** The problem **
Could you set down exactly the lines that start at the one containing "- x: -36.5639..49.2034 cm" and end at the final line of the material below?

** Given material **
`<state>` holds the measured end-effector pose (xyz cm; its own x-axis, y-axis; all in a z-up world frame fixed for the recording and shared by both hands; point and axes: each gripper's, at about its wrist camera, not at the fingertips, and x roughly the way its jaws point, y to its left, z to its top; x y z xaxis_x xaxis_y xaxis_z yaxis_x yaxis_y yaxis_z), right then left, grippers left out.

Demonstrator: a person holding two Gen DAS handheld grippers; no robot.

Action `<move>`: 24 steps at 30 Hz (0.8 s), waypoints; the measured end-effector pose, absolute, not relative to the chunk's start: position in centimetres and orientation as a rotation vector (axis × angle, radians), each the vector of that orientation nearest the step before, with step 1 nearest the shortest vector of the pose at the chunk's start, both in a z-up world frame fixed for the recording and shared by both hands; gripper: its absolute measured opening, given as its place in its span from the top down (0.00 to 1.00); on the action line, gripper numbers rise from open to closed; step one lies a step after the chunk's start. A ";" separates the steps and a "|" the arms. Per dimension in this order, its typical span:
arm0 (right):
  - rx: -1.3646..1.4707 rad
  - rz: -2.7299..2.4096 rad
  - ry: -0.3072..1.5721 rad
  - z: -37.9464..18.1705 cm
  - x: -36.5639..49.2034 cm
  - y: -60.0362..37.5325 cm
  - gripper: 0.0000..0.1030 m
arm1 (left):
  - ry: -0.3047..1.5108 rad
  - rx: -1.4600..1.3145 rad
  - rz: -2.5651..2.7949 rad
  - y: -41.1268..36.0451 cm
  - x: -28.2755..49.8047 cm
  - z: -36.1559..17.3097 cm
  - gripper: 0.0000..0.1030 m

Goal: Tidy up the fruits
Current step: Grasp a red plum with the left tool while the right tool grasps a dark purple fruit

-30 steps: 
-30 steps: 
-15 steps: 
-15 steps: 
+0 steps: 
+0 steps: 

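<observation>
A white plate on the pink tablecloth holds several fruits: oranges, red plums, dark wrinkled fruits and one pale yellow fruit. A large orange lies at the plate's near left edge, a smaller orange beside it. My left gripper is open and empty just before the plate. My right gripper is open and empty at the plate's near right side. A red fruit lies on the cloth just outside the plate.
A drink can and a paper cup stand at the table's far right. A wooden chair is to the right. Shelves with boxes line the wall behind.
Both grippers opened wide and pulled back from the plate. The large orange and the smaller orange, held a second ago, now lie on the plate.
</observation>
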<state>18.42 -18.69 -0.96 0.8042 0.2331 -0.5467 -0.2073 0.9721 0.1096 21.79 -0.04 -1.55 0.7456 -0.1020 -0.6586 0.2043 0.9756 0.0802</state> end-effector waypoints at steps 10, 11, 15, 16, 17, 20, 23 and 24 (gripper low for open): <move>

** Solution to the exercise **
  - x: -36.5639..49.2034 cm
  - y: -60.0362..37.5325 cm
  - gripper: 0.0000..0.1030 m
arm1 (left):
  - ry: -0.3047..1.5108 rad
  - rx: -1.4600..1.3145 rad
  - rz: -2.5651..2.7949 rad
  - y: -41.1268..36.0451 cm
  - x: -28.2755..49.8047 cm
  - z: -36.1559..17.3097 cm
  - gripper: 0.0000..0.1030 m

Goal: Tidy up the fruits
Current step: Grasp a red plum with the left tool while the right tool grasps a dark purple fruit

-30 steps: 
-30 steps: 
-15 steps: 
-15 steps: 
+0 steps: 
+0 steps: 

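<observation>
A white plate on the pink tablecloth holds several fruits: oranges, red plums, dark wrinkled fruits and one pale yellow fruit. A large orange lies at the plate's near left edge, a smaller orange beside it. My left gripper is open and empty just before the plate. My right gripper is open and empty at the plate's near right side. A red fruit lies on the cloth just outside the plate.
A drink can and a paper cup stand at the table's far right. A wooden chair is to the right. Shelves with boxes line the wall behind.
Both grippers opened wide and pulled back from the plate. The large orange and the smaller orange, held a second ago, now lie on the plate.
</observation>
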<state>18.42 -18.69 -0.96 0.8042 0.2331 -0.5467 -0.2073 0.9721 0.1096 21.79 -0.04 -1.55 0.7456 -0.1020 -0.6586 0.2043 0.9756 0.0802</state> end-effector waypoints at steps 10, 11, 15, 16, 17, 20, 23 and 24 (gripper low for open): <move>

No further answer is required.